Premier musée
Publié le 25 Novembre 2006
Grande première aujourd'hui : une visite en famille au musée d'Orsay.
J'appréhendais tout un tas de problèmes potentiels (le stationnement, le change, ...). En fait, tout s'est très bien passé.
Il y a des places de stationnement réservées aux abords du musée. Beaucoup trop petites pour toutes celles qui sont dans la rue de Lille (mon camion est trop large, trop long, et si on ajoute la longueur de la rampe dépliée on est fichus). Par contre, du côté des bords de Seine, devant la station de taxi, il y a deux places plus pratiques. Comme ((j'estime personnellement que)) les taxis sont déplaçables, surtout en leur demandant gentiment, on peut momentanément prendre la longueur nécessaire pour la descente du véhicule.

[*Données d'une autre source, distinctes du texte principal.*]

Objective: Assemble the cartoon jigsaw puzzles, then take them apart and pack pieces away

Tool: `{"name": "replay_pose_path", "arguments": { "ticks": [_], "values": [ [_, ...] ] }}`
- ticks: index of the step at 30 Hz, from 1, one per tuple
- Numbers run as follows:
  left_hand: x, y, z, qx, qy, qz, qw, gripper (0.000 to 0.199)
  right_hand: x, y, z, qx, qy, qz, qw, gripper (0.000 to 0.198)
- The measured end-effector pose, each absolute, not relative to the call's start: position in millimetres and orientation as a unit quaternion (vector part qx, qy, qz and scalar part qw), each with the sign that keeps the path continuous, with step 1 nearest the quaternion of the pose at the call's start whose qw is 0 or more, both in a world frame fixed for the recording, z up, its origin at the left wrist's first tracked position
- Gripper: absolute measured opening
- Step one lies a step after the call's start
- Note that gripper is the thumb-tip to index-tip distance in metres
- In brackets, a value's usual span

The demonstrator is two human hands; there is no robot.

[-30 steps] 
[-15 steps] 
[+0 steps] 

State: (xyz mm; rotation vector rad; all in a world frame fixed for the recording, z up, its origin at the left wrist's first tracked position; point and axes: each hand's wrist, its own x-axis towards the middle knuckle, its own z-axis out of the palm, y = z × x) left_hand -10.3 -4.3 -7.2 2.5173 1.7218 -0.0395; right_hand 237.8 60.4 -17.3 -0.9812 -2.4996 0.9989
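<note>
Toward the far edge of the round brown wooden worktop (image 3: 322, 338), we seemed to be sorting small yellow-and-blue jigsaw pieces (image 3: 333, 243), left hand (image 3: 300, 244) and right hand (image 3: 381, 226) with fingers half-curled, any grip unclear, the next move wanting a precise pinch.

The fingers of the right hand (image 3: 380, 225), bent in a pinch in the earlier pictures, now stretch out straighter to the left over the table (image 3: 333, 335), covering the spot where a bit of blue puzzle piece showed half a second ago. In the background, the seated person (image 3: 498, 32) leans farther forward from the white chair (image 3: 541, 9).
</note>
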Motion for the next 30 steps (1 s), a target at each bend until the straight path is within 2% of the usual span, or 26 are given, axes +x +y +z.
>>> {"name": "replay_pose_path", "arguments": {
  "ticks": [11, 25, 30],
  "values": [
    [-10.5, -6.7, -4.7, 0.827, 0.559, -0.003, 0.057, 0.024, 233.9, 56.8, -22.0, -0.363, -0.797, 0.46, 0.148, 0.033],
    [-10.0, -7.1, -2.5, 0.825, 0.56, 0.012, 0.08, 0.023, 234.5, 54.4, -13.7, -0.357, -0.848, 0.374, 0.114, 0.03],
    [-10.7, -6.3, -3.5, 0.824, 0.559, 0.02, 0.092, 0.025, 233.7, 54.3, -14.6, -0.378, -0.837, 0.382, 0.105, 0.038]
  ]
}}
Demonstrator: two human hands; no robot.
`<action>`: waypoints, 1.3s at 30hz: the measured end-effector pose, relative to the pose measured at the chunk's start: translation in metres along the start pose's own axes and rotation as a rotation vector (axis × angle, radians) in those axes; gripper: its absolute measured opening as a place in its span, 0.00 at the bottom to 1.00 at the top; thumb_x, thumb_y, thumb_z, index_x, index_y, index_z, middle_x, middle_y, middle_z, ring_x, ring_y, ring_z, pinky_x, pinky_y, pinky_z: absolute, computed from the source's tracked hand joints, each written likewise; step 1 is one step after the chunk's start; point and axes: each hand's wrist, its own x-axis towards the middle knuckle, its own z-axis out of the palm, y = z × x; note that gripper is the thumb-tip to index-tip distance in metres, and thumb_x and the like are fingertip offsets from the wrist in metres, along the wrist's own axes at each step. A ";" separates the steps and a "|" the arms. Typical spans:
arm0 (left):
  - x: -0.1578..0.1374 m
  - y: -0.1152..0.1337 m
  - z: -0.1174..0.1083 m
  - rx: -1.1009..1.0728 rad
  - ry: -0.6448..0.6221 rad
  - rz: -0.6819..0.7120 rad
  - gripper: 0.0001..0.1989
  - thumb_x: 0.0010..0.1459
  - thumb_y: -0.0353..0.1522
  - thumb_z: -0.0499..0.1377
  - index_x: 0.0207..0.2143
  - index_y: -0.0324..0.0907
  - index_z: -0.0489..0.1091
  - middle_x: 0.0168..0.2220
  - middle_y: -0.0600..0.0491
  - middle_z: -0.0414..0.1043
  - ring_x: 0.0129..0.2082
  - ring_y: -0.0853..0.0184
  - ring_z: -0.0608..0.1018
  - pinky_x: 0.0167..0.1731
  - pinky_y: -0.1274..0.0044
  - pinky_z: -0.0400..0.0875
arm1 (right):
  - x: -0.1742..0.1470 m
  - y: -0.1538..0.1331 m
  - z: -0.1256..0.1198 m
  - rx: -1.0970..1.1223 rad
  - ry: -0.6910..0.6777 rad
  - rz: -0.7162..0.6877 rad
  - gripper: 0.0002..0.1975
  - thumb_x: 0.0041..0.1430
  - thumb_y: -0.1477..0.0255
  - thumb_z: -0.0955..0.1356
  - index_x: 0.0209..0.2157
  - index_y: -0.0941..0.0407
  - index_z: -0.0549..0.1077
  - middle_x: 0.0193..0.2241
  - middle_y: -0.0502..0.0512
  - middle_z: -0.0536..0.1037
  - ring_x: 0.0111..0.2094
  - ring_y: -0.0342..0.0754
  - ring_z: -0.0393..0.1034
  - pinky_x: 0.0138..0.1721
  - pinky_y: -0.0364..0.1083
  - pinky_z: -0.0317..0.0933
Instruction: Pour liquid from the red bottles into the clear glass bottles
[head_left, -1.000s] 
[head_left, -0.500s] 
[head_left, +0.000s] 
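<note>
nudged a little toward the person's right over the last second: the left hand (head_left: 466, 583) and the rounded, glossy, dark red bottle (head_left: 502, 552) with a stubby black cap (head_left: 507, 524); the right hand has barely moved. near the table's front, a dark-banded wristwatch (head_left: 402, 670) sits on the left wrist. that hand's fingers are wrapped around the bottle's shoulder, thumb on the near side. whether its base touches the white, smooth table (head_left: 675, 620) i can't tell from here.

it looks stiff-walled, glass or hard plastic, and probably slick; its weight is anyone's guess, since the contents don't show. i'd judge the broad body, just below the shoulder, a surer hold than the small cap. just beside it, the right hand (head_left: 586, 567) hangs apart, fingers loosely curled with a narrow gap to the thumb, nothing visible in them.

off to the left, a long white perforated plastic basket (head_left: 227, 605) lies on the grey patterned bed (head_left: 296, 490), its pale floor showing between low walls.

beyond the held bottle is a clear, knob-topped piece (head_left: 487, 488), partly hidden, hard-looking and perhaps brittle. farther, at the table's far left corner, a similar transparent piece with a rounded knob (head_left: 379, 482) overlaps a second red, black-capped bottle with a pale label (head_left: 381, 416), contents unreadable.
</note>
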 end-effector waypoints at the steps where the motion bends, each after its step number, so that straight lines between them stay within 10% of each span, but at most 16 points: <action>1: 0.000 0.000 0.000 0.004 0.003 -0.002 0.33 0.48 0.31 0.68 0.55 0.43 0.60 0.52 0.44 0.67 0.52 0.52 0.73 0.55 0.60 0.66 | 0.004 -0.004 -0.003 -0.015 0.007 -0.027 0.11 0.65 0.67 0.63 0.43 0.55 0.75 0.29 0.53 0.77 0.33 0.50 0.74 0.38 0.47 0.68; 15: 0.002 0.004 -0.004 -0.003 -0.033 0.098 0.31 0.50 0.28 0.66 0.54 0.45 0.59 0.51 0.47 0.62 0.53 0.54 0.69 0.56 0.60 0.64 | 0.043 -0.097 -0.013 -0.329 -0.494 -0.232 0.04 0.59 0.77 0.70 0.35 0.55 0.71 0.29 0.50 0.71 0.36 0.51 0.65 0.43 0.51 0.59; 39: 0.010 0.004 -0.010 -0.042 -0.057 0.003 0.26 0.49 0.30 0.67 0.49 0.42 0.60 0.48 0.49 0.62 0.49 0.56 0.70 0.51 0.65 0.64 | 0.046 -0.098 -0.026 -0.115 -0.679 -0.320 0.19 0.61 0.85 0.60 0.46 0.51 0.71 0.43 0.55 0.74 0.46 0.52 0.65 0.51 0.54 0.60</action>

Ensuite, l'entrée est privilégiée, et gratuite pour les personnes en fauteuil et un accompagnateur par fauteuil, donc pour les quatre en vadrouille que nous étions aujourd'hui, c'était entrée libre. Ca c'est cool ;-)).
Toutes les salles ne sont pas accessibles. Les petites salles d'exposition de peinture sur les côtés ne sont accessibles qu'une fois sur deux (les plus grandes). Il y a des marches pour les autres (gare aux pilotes de fauteuil aventureux qui se risqueraient à descendre les marches en direct !!). Mais à part ça, le musée d'Orsay est plutôt très "fauteuil-friendly".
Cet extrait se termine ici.